▶ **WHAT YOU ARE ASKED TO DO**
Every record below, from first to last, should be copied exactly; leave the pictures out.

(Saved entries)
☆ ☆ ☆ ☆ ☆

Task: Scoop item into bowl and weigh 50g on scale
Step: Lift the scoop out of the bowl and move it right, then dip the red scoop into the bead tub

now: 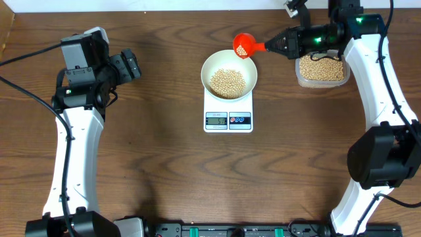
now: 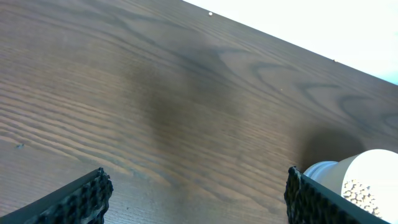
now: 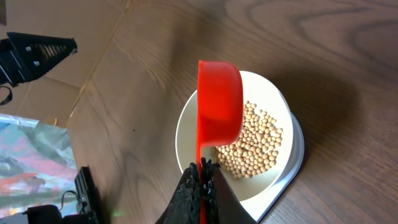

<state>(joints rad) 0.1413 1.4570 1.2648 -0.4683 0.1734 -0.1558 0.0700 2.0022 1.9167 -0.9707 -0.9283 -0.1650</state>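
Observation:
A white bowl holding pale-tan beans stands on the white scale at mid-table. My right gripper is shut on the handle of a red scoop, which hangs over the bowl's far right rim with a few beans in it. In the right wrist view the scoop is turned on its side above the bowl and the beans, gripper clamped on its handle. My left gripper stands open over bare table at the left; its view catches the bowl at the right edge.
A clear plastic tub full of beans sits at the back right, under my right arm. The scale's display and two buttons face the table's front edge. The left arm's base stands at the front left, the right arm's at the front right.

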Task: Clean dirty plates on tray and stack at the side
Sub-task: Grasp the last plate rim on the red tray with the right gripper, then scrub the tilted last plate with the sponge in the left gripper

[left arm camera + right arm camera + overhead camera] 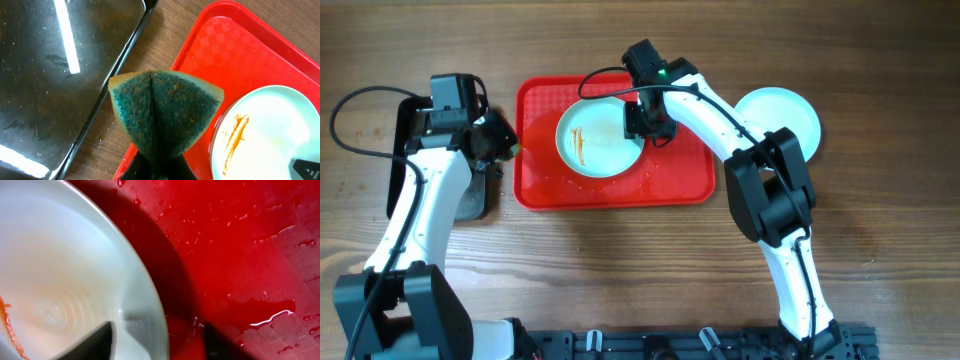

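A pale plate [595,140] with orange-brown sauce streaks lies on the red tray [680,180]. My right gripper [645,125] is open and straddles the plate's right rim: in the right wrist view [157,342] one finger is inside the plate [60,280] and the other is over the wet tray [240,255]. My left gripper [505,140] is shut on a green-and-yellow sponge [165,110], held above the tray's left edge [235,55], left of the plate [270,135]. A clean pale plate [785,110] sits on the table right of the tray.
A black metal tray with a shiny bottom [470,200] lies left of the red tray, under my left arm; it fills the left of the left wrist view [50,75]. Bare wooden table surrounds both trays.
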### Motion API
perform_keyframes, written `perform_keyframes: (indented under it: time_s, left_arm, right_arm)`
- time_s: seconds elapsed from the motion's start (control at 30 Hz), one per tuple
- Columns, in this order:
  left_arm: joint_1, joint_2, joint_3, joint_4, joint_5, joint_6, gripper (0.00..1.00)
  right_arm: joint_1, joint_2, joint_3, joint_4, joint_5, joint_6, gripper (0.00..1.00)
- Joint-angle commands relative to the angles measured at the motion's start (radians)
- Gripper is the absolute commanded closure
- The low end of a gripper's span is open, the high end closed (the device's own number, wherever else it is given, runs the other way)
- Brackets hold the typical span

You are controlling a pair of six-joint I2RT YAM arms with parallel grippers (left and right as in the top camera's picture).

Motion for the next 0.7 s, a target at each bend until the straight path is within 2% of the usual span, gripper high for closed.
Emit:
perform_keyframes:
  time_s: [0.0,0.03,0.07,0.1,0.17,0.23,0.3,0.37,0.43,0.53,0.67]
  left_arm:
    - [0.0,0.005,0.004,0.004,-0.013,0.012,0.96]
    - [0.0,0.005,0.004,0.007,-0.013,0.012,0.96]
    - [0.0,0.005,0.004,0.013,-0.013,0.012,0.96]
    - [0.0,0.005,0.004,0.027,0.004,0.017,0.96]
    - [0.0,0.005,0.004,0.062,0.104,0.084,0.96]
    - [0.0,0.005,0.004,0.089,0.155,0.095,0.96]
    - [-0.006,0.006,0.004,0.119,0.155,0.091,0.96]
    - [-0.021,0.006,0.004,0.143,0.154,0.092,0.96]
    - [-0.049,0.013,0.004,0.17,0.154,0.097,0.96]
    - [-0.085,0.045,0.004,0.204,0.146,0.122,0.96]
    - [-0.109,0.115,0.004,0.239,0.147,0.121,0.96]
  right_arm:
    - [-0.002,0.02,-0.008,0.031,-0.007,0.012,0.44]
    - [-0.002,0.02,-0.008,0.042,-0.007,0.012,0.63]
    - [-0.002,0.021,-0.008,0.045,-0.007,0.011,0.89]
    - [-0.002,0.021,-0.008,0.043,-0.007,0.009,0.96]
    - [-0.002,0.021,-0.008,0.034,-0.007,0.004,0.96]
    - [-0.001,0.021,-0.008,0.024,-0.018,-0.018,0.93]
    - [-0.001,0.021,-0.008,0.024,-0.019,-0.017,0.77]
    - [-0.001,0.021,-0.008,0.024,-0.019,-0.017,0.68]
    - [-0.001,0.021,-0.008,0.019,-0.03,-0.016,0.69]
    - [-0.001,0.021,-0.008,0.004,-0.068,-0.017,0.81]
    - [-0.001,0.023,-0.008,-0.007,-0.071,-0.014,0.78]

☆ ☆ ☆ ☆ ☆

▶ **RESPONSE BELOW**
Task: Scoop item into bowl and weigh 50g on scale
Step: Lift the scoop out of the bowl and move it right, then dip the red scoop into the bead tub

now: 
now: 
now: 

<state>(joints rad) 0.1413 1.4570 1.2648 -0.4683 0.1734 -0.1558 0.0700 2.0022 1.9167 -0.9707 -0.9283 -0.1650</state>
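Observation:
A white bowl holding pale-tan beans stands on the white scale at mid-table. My right gripper is shut on the handle of a red scoop, which hangs over the bowl's far right rim with a few beans in it. In the right wrist view the scoop is turned on its side above the bowl and the beans, gripper clamped on its handle. My left gripper stands open over bare table at the left; its view catches the bowl at the right edge.
A clear plastic tub full of beans sits at the back right, under my right arm. The scale's display and two buttons face the table's front edge. The left arm's base stands at the front left, the right arm's at the front right.
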
Task: Clean dirty plates on tray and stack at the side
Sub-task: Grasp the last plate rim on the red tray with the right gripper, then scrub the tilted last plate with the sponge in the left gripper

[left arm camera + right arm camera + overhead camera] 

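A pale plate [595,140] with orange-brown sauce streaks lies on the red tray [680,180]. My right gripper [645,125] is open and straddles the plate's right rim: in the right wrist view [157,342] one finger is inside the plate [60,280] and the other is over the wet tray [240,255]. My left gripper [505,140] is shut on a green-and-yellow sponge [165,110], held above the tray's left edge [235,55], left of the plate [270,135]. A clean pale plate [785,110] sits on the table right of the tray.
A black metal tray with a shiny bottom [470,200] lies left of the red tray, under my left arm; it fills the left of the left wrist view [50,75]. Bare wooden table surrounds both trays.
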### Motion API
perform_keyframes, written `perform_keyframes: (indented under it: time_s, left_arm, right_arm)`
- time_s: seconds elapsed from the motion's start (control at 30 Hz), one per tuple
- Columns, in this order:
  left_arm: joint_1, joint_2, joint_3, joint_4, joint_5, joint_6, gripper (0.00..1.00)
  right_arm: joint_1, joint_2, joint_3, joint_4, joint_5, joint_6, gripper (0.00..1.00)
- Joint-angle commands relative to the angles measured at the motion's start (radians)
- Gripper is the absolute commanded closure
- The low end of a gripper's span is open, the high end closed (the device's own number, wherever else it is given, runs the other way)
- Brackets hold the typical span

You are controlling a pair of six-joint I2RT YAM arms with parallel grippers (left and right as in the top camera's picture).

Motion for the next 0.7 s, a target at each bend until the straight path is within 2% of the usual span, gripper high for closed.
Emit:
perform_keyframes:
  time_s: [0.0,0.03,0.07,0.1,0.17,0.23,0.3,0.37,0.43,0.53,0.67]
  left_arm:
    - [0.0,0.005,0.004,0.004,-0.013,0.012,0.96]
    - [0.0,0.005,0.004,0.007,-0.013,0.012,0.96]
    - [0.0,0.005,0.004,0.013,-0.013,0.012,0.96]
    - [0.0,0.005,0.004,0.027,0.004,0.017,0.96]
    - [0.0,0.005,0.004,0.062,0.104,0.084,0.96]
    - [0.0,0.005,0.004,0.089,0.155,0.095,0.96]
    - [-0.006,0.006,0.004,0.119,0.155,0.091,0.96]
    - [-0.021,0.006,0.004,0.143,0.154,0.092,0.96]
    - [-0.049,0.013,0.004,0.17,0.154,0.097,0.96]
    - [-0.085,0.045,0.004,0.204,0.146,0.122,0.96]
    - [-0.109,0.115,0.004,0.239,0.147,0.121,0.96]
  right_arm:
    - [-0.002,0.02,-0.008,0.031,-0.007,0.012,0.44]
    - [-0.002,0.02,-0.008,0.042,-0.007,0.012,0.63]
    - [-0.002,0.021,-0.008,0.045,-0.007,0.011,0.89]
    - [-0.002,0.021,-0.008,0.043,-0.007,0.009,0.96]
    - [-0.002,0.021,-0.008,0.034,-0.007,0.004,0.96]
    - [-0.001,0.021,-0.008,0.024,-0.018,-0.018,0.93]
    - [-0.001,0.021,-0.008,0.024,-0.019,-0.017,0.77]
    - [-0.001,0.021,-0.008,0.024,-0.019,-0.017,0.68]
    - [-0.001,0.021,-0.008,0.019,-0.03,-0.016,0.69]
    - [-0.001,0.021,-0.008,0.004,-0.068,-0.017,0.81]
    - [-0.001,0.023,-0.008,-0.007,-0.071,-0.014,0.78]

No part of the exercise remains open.